> Assigned task
Repeat exactly the lines from the start of the entries below through the line containing "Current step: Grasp". Omit the rest.

(Saved entries)
►
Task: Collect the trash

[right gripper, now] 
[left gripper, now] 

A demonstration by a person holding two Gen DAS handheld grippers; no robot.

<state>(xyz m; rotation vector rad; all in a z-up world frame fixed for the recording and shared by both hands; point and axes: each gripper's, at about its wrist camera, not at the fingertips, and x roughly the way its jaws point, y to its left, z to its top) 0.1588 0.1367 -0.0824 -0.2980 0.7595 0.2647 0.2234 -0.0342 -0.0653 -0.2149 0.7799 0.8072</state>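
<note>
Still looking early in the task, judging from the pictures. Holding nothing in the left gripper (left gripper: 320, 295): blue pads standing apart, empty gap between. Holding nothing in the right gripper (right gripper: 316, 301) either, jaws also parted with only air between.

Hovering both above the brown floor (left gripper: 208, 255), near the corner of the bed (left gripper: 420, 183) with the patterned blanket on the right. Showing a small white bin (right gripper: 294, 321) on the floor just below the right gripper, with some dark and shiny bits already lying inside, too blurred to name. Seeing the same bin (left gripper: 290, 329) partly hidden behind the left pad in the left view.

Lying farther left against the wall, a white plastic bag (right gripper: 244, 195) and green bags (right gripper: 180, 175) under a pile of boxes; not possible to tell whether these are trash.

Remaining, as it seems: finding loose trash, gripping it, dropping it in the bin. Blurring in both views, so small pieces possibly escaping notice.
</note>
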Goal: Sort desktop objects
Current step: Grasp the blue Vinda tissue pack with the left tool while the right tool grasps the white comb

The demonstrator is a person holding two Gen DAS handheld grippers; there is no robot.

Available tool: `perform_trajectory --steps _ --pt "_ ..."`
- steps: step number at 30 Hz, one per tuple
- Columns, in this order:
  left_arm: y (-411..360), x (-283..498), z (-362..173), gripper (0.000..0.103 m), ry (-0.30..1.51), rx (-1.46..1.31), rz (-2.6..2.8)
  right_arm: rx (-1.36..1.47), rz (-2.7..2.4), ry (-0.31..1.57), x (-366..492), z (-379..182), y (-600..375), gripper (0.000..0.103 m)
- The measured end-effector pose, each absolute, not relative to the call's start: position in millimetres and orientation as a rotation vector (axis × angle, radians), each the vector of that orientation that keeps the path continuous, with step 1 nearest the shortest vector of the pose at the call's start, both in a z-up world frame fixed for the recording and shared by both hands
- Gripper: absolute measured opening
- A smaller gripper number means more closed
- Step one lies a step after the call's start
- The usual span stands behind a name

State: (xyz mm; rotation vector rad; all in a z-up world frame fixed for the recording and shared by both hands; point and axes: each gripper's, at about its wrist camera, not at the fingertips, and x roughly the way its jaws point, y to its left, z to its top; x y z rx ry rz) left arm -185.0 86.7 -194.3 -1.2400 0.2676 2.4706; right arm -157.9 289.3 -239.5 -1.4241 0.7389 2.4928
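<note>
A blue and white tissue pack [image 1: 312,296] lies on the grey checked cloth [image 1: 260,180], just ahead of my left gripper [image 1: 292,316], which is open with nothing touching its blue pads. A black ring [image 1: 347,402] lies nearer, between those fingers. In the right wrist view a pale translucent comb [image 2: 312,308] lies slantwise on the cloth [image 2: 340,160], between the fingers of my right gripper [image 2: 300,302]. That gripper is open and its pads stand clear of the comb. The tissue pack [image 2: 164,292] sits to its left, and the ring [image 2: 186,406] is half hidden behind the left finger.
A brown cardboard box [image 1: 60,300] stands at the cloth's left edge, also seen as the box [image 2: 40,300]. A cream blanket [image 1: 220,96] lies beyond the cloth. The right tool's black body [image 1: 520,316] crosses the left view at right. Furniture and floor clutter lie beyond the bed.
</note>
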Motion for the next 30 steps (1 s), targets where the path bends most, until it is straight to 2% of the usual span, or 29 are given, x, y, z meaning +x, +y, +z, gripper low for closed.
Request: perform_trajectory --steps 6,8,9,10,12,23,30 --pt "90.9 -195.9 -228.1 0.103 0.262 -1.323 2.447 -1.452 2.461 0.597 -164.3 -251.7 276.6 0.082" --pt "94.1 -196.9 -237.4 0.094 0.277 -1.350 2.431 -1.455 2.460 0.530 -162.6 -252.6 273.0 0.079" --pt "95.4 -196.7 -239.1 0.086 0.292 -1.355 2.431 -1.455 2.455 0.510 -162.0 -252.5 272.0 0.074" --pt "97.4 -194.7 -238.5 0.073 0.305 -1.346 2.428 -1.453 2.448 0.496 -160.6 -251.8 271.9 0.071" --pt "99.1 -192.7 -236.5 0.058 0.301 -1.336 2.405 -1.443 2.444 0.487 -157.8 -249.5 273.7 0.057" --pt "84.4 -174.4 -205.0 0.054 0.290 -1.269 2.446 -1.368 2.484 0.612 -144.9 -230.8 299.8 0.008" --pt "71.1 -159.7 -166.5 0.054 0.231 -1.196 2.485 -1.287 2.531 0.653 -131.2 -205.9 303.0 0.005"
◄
> Task answer
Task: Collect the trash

[right gripper, now] 
[left gripper, now] 

A demonstration by a person holding two Gen DAS handheld grippers; no robot.

<state>(xyz m; rotation vector rad; all in a z-up world frame fixed for the recording and shared by both hands; point and axes: each gripper's, at about its wrist camera, not at the fingertips, and x roughly the way its jaws point, y to its left, z to its top) 0.1588 0.1367 -0.0824 -0.2980 0.7595 0.2647 0.2234 -0.0342 -0.0653 -0.2149 0.7799 0.8072</state>
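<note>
Still looking early in the task, judging from the pictures. Holding nothing in the left gripper (left gripper: 320, 295): blue pads standing apart, empty gap between. Holding nothing in the right gripper (right gripper: 316, 301) either, jaws also parted with only air between.

Hovering both above the brown floor (left gripper: 208, 255), near the corner of the bed (left gripper: 420, 183) with the patterned blanket on the right. Showing a small white bin (right gripper: 294, 321) on the floor just below the right gripper, with some dark and shiny bits already lying inside, too blurred to name. Seeing the same bin (left gripper: 290, 329) partly hidden behind the left pad in the left view.

Lying farther left against the wall, a white plastic bag (right gripper: 244, 195) and green bags (right gripper: 180, 175) under a pile of boxes; not possible to tell whether these are trash.

Remaining, as it seems: finding loose trash, gripping it, dropping it in the bin. Blurring in both views, so small pieces possibly escaping notice.
</note>
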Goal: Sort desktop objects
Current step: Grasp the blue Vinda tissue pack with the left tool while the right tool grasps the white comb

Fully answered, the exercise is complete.